Your objective: The data below must be returned in full and exactly.

(Stored data)

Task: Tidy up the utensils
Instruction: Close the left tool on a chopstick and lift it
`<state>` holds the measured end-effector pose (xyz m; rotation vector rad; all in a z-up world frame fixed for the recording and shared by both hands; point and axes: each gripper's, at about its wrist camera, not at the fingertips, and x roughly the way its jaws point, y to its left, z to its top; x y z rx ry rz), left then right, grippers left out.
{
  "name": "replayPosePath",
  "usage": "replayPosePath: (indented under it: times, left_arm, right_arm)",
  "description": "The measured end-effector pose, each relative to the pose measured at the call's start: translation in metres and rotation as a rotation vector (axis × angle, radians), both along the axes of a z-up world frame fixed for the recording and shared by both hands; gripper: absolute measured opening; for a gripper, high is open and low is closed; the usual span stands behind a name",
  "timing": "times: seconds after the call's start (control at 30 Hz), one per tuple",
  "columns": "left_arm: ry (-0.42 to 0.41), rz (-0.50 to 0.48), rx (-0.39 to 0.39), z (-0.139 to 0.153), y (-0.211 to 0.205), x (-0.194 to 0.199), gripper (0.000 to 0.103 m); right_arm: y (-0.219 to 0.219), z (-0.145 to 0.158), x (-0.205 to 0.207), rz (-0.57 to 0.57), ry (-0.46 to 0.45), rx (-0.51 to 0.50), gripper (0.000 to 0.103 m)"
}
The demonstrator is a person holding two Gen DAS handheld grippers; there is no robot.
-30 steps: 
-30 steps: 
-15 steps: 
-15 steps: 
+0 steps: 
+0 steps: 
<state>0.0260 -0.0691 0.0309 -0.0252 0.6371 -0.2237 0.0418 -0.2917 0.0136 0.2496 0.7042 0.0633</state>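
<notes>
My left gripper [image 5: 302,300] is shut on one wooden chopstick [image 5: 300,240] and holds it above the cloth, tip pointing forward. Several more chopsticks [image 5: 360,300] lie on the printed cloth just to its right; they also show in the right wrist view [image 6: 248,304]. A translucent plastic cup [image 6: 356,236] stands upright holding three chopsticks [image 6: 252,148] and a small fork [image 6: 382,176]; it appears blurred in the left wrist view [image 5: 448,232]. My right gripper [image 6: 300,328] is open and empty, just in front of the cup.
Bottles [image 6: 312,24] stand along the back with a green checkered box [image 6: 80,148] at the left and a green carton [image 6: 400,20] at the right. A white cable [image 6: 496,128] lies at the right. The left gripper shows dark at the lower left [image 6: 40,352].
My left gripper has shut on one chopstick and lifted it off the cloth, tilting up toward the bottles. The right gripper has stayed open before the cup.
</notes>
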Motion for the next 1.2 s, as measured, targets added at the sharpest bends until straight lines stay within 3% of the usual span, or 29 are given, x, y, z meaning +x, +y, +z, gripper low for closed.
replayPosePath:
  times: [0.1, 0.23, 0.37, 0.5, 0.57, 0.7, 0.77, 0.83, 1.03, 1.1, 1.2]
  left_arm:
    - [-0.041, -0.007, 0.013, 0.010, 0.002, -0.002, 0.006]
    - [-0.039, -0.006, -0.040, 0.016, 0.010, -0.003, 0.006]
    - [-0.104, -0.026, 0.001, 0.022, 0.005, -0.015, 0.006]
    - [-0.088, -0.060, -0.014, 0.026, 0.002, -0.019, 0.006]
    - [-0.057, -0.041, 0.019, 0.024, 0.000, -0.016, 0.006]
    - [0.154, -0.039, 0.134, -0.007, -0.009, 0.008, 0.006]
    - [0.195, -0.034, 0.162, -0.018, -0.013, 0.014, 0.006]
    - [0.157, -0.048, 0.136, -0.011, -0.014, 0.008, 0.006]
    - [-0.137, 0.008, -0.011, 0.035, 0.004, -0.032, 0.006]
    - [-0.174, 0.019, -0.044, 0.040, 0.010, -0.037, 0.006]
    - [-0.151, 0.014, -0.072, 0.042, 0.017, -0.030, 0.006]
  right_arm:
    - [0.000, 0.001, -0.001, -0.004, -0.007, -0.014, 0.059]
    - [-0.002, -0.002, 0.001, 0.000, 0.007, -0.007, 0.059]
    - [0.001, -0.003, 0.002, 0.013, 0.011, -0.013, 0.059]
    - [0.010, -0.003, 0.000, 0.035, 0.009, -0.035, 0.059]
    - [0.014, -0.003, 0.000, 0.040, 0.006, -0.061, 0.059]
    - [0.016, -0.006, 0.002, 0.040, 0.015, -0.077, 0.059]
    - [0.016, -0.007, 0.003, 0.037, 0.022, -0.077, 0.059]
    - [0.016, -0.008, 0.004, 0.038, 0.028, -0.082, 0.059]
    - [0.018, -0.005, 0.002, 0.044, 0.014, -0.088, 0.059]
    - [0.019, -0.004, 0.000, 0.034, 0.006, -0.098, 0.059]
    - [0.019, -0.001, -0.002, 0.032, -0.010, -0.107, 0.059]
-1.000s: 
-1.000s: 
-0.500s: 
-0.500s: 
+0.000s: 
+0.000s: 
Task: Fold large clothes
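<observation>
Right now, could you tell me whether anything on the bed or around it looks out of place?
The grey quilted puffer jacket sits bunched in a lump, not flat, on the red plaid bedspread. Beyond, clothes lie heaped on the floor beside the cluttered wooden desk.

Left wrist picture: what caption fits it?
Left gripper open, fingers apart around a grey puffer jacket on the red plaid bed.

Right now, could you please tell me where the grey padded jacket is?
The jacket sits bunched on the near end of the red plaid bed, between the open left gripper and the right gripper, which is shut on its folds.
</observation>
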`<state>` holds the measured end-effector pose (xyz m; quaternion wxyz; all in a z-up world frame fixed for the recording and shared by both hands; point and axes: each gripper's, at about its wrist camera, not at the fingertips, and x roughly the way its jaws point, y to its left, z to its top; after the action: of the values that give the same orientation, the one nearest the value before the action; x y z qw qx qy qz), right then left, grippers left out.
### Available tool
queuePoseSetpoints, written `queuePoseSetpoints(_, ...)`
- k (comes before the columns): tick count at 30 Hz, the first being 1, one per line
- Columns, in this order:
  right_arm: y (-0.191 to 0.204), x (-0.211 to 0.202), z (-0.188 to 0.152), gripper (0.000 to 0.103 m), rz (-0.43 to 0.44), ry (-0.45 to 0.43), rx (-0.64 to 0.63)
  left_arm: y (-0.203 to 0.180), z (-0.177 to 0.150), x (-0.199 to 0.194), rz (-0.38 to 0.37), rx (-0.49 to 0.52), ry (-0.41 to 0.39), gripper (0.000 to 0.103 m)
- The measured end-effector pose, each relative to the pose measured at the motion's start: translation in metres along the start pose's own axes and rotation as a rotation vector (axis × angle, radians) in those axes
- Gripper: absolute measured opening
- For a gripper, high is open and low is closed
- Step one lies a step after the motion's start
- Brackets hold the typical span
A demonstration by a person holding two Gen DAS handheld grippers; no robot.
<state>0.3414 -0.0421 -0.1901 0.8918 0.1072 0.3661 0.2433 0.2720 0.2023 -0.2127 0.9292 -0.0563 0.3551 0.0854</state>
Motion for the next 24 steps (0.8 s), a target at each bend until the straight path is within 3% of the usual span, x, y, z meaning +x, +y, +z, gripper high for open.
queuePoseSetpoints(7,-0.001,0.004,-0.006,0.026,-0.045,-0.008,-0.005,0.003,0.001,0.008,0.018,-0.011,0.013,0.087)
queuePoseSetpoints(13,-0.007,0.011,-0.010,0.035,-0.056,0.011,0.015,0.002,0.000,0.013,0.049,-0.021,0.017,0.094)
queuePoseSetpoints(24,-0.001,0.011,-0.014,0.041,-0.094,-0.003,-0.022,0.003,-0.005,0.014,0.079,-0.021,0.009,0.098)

Response to the exercise:
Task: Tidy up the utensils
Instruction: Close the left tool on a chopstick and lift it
`<state>` holds the measured end-effector pose (xyz m; rotation vector rad; all in a z-up world frame fixed for the recording and shared by both hands; point and axes: each gripper's, at about its wrist camera, not at the fingertips, and x roughly the way its jaws point, y to its left, z to its top; x y z rx ry rz), left then right, grippers left out.
{
  "name": "replayPosePath",
  "usage": "replayPosePath: (indented under it: times, left_arm, right_arm)",
  "description": "The measured end-effector pose, each relative to the pose measured at the call's start: translation in metres and rotation as a rotation vector (axis × angle, radians), both along the axes of a z-up world frame fixed for the recording and shared by both hands; gripper: absolute measured opening; for a gripper, high is open and low is closed; the usual span stands behind a name",
  "timing": "times: seconds after the call's start (control at 30 Hz), one per tuple",
  "columns": "left_arm: ry (-0.42 to 0.41), rz (-0.50 to 0.48), rx (-0.39 to 0.39), z (-0.139 to 0.153), y (-0.211 to 0.205), x (-0.194 to 0.199), gripper (0.000 to 0.103 m); right_arm: y (-0.219 to 0.219), z (-0.145 to 0.158), x (-0.205 to 0.207), rz (-0.57 to 0.57), ry (-0.46 to 0.45), rx (-0.51 to 0.50), gripper (0.000 to 0.103 m)"
}
The demonstrator is a person holding two Gen DAS handheld grippers; there is no robot.
-30 steps: 
-30 steps: 
-15 steps: 
-15 steps: 
+0 steps: 
+0 steps: 
<state>0.0260 -0.0691 0.0309 -0.0252 0.6371 -0.2237 0.0418 -0.2917 0.0136 0.2496 0.7042 0.0633</state>
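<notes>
My left gripper [image 5: 302,300] is shut on one wooden chopstick [image 5: 300,240] and holds it above the cloth, tip pointing forward. Several more chopsticks [image 5: 360,300] lie on the printed cloth just to its right; they also show in the right wrist view [image 6: 248,304]. A translucent plastic cup [image 6: 356,236] stands upright holding three chopsticks [image 6: 252,148] and a small fork [image 6: 382,176]; it appears blurred in the left wrist view [image 5: 448,232]. My right gripper [image 6: 300,328] is open and empty, just in front of the cup.
Bottles [image 6: 312,24] stand along the back with a green checkered box [image 6: 80,148] at the left and a green carton [image 6: 400,20] at the right. A white cable [image 6: 496,128] lies at the right. The left gripper shows dark at the lower left [image 6: 40,352].
My left gripper has shut on one chopstick and lifted it off the cloth, tilting up toward the bottles. The right gripper has stayed open before the cup.
</notes>
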Motion for the next 1.2 s, as measured, targets added at the sharpest bends until straight lines stay within 3% of the usual span, or 29 are given, x, y, z meaning +x, +y, +z, gripper low for closed.
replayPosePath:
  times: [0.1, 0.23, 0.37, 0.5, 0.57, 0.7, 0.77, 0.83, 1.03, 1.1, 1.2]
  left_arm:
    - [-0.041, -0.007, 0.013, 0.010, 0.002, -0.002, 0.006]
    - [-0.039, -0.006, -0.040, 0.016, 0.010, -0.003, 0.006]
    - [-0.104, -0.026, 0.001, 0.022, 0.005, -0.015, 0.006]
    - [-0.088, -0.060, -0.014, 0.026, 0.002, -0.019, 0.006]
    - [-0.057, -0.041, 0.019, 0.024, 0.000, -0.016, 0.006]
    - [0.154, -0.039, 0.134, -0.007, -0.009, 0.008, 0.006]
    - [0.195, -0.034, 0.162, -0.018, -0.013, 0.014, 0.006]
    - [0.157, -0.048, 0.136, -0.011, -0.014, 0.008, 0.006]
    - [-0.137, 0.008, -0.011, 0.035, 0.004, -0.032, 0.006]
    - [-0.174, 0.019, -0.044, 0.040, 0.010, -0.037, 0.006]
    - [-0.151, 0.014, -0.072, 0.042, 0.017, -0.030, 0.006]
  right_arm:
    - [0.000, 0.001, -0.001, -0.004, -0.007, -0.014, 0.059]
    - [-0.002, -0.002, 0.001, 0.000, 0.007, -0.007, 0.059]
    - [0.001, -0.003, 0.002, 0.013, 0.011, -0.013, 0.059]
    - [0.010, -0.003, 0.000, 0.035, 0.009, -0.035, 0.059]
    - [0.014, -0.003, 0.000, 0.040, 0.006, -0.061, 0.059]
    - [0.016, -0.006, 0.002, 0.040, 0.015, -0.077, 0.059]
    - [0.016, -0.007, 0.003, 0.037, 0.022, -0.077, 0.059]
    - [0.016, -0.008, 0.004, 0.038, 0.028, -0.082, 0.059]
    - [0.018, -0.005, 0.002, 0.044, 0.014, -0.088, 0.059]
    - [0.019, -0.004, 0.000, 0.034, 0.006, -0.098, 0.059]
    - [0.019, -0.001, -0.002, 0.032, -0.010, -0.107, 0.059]
-1.000s: 
-1.000s: 
-0.500s: 
-0.500s: 
+0.000s: 
+0.000s: 
Task: Fold large clothes
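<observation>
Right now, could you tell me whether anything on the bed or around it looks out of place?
The grey quilted puffer jacket sits bunched in a lump, not flat, on the red plaid bedspread. Beyond, clothes lie heaped on the floor beside the cluttered wooden desk.

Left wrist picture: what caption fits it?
Left gripper open, fingers apart around a grey puffer jacket on the red plaid bed.

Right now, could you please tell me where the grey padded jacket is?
The jacket sits bunched on the near end of the red plaid bed, between the open left gripper and the right gripper, which is shut on its folds.
</observation>
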`<state>` holds the measured end-effector pose (xyz m; quaternion wxyz; all in a z-up world frame fixed for the recording and shared by both hands; point and axes: each gripper's, at about its wrist camera, not at the fingertips, and x roughly the way its jaws point, y to its left, z to its top; after the action: of the values that give the same orientation, the one nearest the value before the action; x y z qw qx qy qz), right then left, grippers left out.
### Available tool
queuePoseSetpoints, written `queuePoseSetpoints(_, ...)`
- k (comes before the columns): tick count at 30 Hz, the first being 1, one per line
- Columns, in this order:
  right_arm: y (-0.191 to 0.204), x (-0.211 to 0.202), z (-0.188 to 0.152), gripper (0.000 to 0.103 m), rz (-0.43 to 0.44), ry (-0.45 to 0.43), rx (-0.64 to 0.63)
  left_arm: y (-0.203 to 0.180), z (-0.177 to 0.150), x (-0.199 to 0.194), rz (-0.38 to 0.37), rx (-0.49 to 0.52), ry (-0.41 to 0.39), gripper (0.000 to 0.103 m)
- The measured end-effector pose, each relative to the pose measured at the motion's start: translation in metres along the start pose's own axes and rotation as a rotation vector (axis × angle, radians) in those axes
- Gripper: absolute measured opening
- For a gripper, high is open and low is closed
- Step one lies a step after the motion's start
- Brackets hold the typical span
A demonstration by a person holding two Gen DAS handheld grippers; no robot.
<state>0.3414 -0.0421 -0.1901 0.8918 0.1072 0.3661 0.2433 0.2720 0.2023 -0.2127 0.9292 -0.0563 0.3551 0.0854</state>
Motion for the next 24 steps (0.8 s), a target at each bend until the straight path is within 3% of the usual span, x, y, z meaning +x, +y, +z, gripper high for open.
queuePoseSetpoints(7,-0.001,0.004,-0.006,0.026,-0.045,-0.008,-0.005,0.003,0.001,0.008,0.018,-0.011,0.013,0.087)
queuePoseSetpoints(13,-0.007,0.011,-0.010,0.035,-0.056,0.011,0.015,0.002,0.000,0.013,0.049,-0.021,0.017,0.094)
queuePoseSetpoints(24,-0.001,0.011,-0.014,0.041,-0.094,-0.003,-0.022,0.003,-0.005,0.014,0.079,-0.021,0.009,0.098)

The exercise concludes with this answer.